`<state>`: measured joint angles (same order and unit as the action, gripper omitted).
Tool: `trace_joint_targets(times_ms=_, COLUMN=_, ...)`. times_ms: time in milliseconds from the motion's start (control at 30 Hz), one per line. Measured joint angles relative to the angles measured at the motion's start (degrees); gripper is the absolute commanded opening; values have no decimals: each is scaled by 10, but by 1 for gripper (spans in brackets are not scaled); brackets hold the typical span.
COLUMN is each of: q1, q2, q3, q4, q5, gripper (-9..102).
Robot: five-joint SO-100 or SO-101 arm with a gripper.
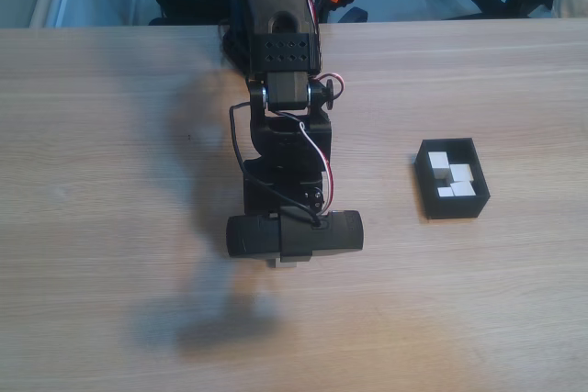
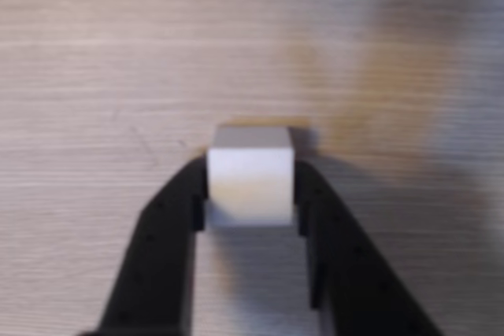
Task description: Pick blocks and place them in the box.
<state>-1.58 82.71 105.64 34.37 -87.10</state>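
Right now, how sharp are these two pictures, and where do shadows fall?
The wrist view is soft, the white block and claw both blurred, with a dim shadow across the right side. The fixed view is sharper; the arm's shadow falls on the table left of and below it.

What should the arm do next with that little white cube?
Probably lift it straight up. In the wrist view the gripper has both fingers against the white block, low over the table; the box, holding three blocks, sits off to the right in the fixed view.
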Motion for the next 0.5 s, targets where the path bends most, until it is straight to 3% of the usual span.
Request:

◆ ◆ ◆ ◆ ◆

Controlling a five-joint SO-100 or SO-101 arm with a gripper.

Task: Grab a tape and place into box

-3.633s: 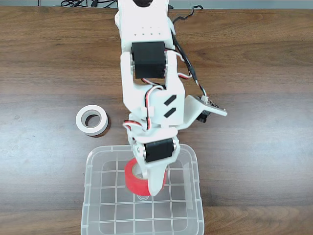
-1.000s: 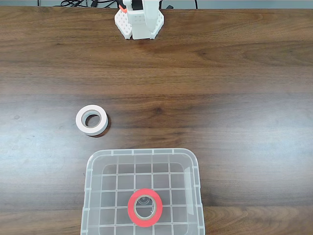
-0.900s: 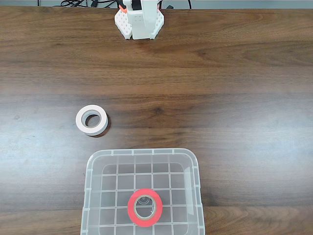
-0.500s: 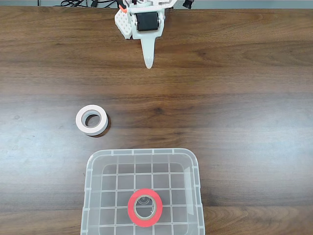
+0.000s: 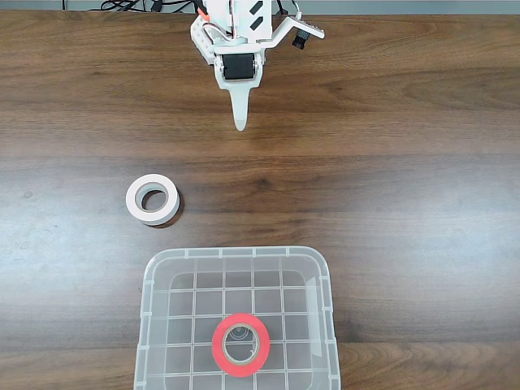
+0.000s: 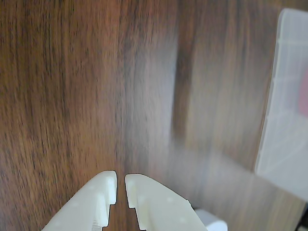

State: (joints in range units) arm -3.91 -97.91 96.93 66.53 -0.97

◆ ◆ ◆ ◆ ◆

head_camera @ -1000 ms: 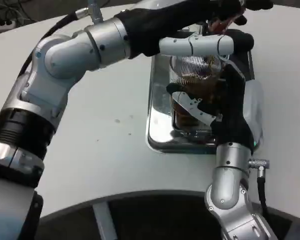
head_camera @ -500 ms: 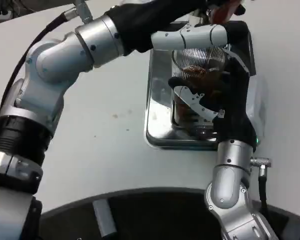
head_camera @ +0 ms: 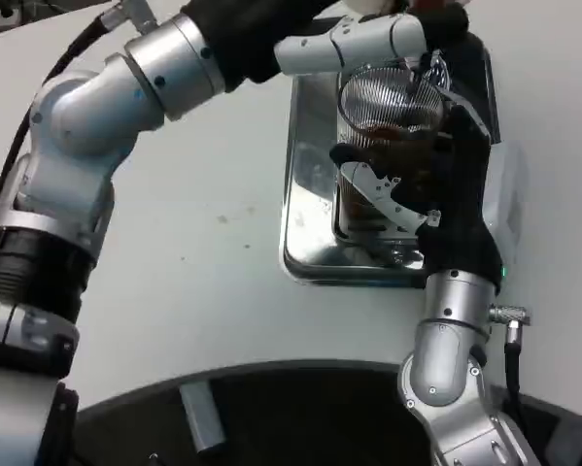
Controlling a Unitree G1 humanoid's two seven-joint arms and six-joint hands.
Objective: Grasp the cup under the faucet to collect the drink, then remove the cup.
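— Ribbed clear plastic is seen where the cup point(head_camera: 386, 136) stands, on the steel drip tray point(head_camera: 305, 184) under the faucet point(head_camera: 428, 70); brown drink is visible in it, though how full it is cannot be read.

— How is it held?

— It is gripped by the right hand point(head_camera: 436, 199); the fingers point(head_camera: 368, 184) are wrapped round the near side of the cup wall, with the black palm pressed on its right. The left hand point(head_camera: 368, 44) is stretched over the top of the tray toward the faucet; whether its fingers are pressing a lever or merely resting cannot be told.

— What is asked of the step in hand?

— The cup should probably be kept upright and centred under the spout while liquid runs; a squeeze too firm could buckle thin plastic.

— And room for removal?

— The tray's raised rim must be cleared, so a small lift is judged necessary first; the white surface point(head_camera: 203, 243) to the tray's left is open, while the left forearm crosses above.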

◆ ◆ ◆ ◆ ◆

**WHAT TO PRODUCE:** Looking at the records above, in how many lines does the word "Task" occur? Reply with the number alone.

**REPLY TO THE EXERCISE:** 2